It was amusing to me to see how the detective’s overbearing manner had
changed suddenly to that of a child asking questions of its teacher.
“Well, I don’t think that is very hard to explain. A very deep, malicious,
vindictive person is the gentleman who is now awaiting us downstairs. You
know that he was once refused by McFarlane’s mother? You don’t! I told you
that you should go to Blackheath first and Norwood afterwards. Well, this
injury, as he would consider it, has rankled in his wicked, scheming brain, and
all his life he has longed for vengeance, but never seen his chance. During the
last year or two things have gone against him—secret speculation, I think—and
he finds himself in a bad way. He determines to swindle his creditors, and for
this purpose he pays large cheques to a certain Mr. Cornelius, who is, I imagine,
himself under another name. I have not traced these cheques yet, but I have no
doubt that they were banked under that name at some provincial town where
Oldacre from time to time led a double existence. He intended to change his
name altogether, draw this money, and vanish, starting life again elsewhere.”

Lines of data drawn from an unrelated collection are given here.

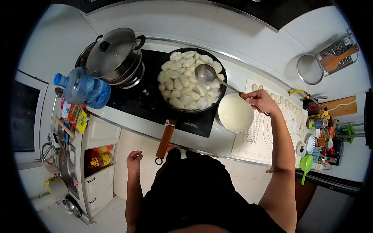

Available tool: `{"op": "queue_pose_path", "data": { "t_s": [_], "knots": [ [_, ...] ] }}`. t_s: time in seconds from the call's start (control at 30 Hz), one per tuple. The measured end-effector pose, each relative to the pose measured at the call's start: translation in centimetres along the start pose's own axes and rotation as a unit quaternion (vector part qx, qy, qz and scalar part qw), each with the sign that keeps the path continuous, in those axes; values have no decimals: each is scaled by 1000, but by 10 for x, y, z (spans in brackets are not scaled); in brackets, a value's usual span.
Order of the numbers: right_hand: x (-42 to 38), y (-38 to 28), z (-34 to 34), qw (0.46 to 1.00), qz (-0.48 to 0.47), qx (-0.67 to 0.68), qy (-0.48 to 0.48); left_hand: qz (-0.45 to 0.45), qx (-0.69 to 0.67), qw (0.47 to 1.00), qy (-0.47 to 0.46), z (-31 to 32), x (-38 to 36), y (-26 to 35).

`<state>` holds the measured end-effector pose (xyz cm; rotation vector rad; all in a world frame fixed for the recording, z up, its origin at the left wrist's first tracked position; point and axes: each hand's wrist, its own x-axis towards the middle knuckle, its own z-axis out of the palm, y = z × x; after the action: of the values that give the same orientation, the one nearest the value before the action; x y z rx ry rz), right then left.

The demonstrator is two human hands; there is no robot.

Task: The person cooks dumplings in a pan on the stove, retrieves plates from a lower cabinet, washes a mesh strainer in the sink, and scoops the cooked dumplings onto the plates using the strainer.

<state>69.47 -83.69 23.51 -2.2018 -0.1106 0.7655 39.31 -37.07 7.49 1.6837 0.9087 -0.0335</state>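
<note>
A large dark pan (182, 101) full of white dumplings (180, 83) sits on the black stove. My right hand (263, 101) grips the wooden handle of a metal ladle (206, 73), whose bowl is over the dumplings at the pan's right side. Just below the ladle's handle stands a white bowl (235, 112) with pale, whitish contents. My left hand (134, 159) hangs in front of the counter, left of the pan's wooden handle (166, 141), with its fingers curled; whether it holds anything is hidden.
A lidded steamer pot (115, 58) stands on the left burner beside a blue water jug (86, 88). Right of the bowl lies a white mat (248, 149) with rows of small dumplings. Bottles, dishes and a green spoon (306, 166) crowd the right end.
</note>
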Motion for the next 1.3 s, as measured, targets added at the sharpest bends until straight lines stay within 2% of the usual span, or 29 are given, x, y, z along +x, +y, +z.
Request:
{"op": "queue_pose_path", "data": {
  "t_s": [0.03, 0.1, 0.13, 0.17, 0.23, 0.3, 0.37, 0.4, 0.43, 0.5, 0.63, 0.87, 1.03, 1.1, 1.13, 1.17, 1.2, 1.23, 1.3],
  "knots": [
    [-1, 1, 1, 1000, 3, -1, 1, -11, 1, 1000, 3, 1, -1, 2],
    [-3, -11, 8, 968, -169, -153, 106, -9, -15, 1000, -2, 4, 2, -3],
    [-10, -20, 8, 962, -115, -222, 111, -6, -32, 999, -4, 3, 2, -6],
    [-15, -26, 14, 962, -119, -222, 110, -5, -32, 999, 0, 3, 1, -3],
    [-25, -32, 25, 906, -154, -344, 194, -20, -21, 1000, -2, 8, 0, 7],
    [-34, -32, 39, 902, -186, -320, 222, -6, -21, 1000, -6, 8, 1, 12],
    [-48, -37, 52, 969, -137, -104, 175, 13, -3, 1000, -15, 6, 4, 13],
    [-52, -37, 60, 983, -125, -11, 137, 15, -3, 1000, -15, 5, 5, 12],
    [-60, -41, 65, 991, -68, 58, 100, 17, -1, 1000, -16, 4, 8, 12],
    [-70, -55, 75, 992, -12, 126, 17, 21, 2, 1000, -20, 2, 11, 13],
    [-57, -44, 92, 990, 36, 124, -62, 27, 1, 999, -25, -2, 14, 19],
    [-33, -25, 92, 993, 38, 110, -26, 17, 5, 999, -40, 1, 15, 40],
    [-30, -24, 89, 993, 50, 102, 16, 8, -2, 999, -44, -1, 19, 31],
    [-32, -26, 91, 994, 45, 35, 96, 11, 2, 999, -43, -3, 23, 25],
    [-32, -25, 92, 994, 45, 35, 96, 21, -1, 999, -44, -5, 26, 19],
    [-32, -25, 95, 984, -21, -79, 156, 33, -6, 998, -46, -5, 27, 19],
    [-34, -26, 97, 954, -87, -191, 212, 33, -7, 998, -47, -6, 27, 19],
    [-37, -29, 100, 954, -88, -193, 213, 32, -2, 999, -43, -7, 27, 20],
    [-44, -39, 109, 907, -111, -296, 279, 33, 0, 999, -39, -9, 27, 23]
  ]
}}
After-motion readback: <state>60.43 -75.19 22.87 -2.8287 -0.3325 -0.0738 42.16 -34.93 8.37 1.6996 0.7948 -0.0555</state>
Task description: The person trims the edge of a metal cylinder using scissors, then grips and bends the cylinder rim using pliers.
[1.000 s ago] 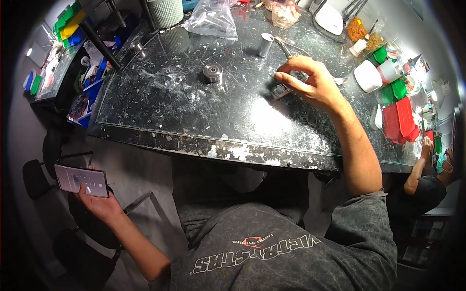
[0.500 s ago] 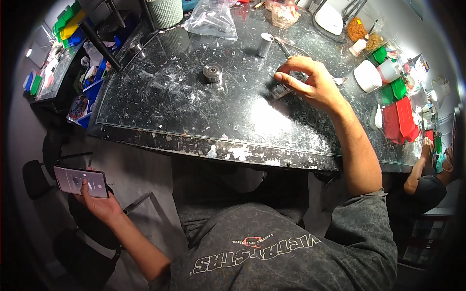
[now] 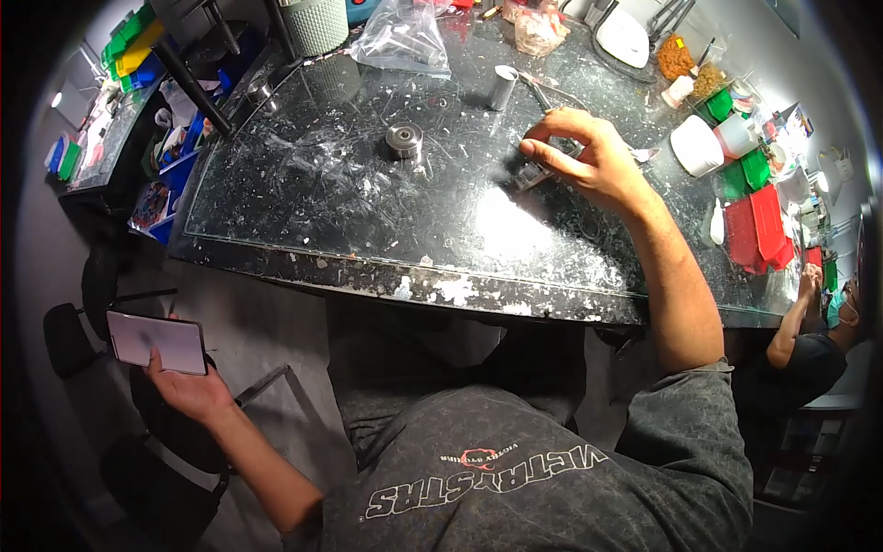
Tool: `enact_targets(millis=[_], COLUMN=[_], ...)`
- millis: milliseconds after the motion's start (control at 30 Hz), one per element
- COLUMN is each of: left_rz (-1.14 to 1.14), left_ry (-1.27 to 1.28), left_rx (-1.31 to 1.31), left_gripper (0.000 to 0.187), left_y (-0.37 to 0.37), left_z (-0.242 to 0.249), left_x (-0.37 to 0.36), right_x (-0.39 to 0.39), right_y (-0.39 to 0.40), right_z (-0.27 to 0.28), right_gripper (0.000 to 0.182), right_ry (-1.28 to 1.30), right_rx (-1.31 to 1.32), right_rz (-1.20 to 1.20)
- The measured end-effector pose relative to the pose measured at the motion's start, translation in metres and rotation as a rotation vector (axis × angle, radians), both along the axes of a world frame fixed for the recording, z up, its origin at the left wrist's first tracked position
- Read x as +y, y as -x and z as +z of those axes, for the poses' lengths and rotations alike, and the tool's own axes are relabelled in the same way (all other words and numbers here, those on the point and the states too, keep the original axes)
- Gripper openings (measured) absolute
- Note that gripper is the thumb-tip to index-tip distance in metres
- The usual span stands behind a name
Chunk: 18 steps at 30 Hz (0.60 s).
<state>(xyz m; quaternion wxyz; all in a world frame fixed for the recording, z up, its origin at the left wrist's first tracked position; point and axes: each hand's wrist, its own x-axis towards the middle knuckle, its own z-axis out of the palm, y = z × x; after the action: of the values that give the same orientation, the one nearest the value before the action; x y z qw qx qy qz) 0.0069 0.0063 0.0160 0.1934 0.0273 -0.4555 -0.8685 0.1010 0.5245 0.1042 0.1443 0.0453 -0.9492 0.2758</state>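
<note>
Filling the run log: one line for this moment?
left hand: holds phone | right hand: grips small dark part on table

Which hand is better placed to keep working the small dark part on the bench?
Right. The right hand already rests on the small dark part on the glass-topped bench. The left hand is off to the side below the bench, holding a phone.

One phone (image 3: 156,341), two metal cylinders (image 3: 404,140), two red bins (image 3: 756,227), one plastic bag (image 3: 402,37)
</note>
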Motion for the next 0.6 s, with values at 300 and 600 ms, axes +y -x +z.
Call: enact_targets(millis=[300, 600], left_rz=[0.079, 0.052], left_ry=[-0.058, -0.035], left_rx=[-0.017, -0.008], left_gripper=[0.053, 0.052], left_y=[-0.0007, 0.0013], left_z=[0.0013, -0.0020], left_x=[-0.0015, -0.0041], right_x=[-0.0028, 0.0044], right_y=[-0.0007, 0.0019], right_z=[0.0013, -0.0059], right_gripper=[0.019, 0.031], right_ry=[0.025, -0.051], right_rx=[-0.030, 0.079], right_rz=[-0.033, 0.042])
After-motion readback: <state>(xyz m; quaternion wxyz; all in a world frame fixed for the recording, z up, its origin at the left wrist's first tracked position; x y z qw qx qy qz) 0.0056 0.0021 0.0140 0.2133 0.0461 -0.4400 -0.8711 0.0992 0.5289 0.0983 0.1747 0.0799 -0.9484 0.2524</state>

“Well, that’s likely enough.”
“It would strike him that in disappearing he might throw all pursuit off his
track, and at the same time have an ample and crushing revenge upon his old
sweetheart, if he could give the impression that he had been murdered by her
only child. It was a masterpiece of villainy, and he carried it out like a master.
The idea of the will, which would give an obvious motive for the crime, the
secret visit unknown to his own parents, the retention of the stick, the blood, and
the animal remains and buttons in the wood-pile, all were admirable. It was a net
from which it seemed to me, a few hours ago, that there was no possible escape.
But he had not that supreme gift of the artist, the knowledge of when to stop. He
wished to improve that which was already perfect—to draw the rope tighter yet
round the neck of his unfortunate victim—and so he ruined all. Let us descend,
Lestrade. There are just one or two questions that I would ask him.”
The malignant creature was seated in his own parlour with a policeman upon
each side of him.
“It was a joke, my good sir, a practical joke, nothing more,” he whined
incessantly. “I assure you, sir, that I simply concealed myself in order to see the
effect of my disappearance, and I am sure that you would not be so unjust as to
imagine that I would have allowed any harm to befall poor young Mr.
McFarlane.”
“That’s for the jury to decide,” said Lestrade. “Anyhow, we shall have you on
a charge of conspiracy, if not for attempted murder.”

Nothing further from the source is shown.